1. Scalability – One needs highly scalable clustering algorithms to deal with large databases.

2. Ability to deal with different kind of attributes – Algorithms should be capable to be applied on any kind of data such as interval based (numerical) data, categorical, binary data.

3. Discovery of clusters with attribute shape – The clustering algorithm should be capable of detect cluster of arbitrary shape. The should not be bounded to only distance measures that tend to find spherical cluster of small size.

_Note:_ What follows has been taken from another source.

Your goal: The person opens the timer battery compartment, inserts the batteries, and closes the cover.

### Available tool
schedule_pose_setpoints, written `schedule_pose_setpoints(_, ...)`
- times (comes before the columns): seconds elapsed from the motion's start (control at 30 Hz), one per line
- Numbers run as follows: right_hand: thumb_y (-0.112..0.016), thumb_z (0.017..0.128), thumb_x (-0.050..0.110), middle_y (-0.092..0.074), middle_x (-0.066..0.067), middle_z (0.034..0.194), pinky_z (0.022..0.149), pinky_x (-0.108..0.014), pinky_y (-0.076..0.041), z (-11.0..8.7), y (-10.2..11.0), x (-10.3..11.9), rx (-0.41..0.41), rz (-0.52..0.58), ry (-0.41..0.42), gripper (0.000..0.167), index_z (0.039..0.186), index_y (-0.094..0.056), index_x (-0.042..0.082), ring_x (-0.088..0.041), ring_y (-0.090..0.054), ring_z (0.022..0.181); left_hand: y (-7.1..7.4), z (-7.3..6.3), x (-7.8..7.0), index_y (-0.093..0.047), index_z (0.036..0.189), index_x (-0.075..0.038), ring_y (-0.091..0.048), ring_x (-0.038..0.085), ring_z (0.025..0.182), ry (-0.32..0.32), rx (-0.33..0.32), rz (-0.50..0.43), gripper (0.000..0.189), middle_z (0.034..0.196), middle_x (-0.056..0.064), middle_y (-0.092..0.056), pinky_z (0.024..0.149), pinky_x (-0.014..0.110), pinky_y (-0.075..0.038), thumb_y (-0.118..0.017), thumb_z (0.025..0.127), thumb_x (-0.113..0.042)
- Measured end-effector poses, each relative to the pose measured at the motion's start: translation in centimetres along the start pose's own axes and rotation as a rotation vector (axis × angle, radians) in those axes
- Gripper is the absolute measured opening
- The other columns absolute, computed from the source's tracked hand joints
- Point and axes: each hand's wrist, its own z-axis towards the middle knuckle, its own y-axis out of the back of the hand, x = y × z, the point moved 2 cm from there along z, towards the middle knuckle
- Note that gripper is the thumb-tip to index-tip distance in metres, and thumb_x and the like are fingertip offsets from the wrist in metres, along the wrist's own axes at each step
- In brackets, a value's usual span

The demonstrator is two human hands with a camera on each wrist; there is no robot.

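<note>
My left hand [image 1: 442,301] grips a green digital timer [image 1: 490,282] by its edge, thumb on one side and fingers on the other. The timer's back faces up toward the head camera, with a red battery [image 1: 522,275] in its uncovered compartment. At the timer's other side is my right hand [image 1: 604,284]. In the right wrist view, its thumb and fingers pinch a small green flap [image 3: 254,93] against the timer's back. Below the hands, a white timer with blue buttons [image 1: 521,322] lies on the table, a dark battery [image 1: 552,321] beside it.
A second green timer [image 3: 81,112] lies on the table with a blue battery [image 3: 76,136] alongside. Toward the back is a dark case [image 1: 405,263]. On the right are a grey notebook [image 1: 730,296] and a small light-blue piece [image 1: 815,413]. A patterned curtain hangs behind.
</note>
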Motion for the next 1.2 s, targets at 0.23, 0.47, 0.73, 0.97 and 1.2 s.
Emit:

4. High dimensionality – The clustering algorithm should not only be able to handle low- dimensional data but also the high dimensional space.

5. Ability to deal with noisy data – Databases contain noisy, missing or erroneous data. Some algorithms are sensitive to such data and may lead to poor quality clusters.

6. Interpretability – The clustering results should be interpretable, comprehensible and usable.

In the next tutorial, I will provide Python code implementation of the *k*-Means algorithm using some real world dataset.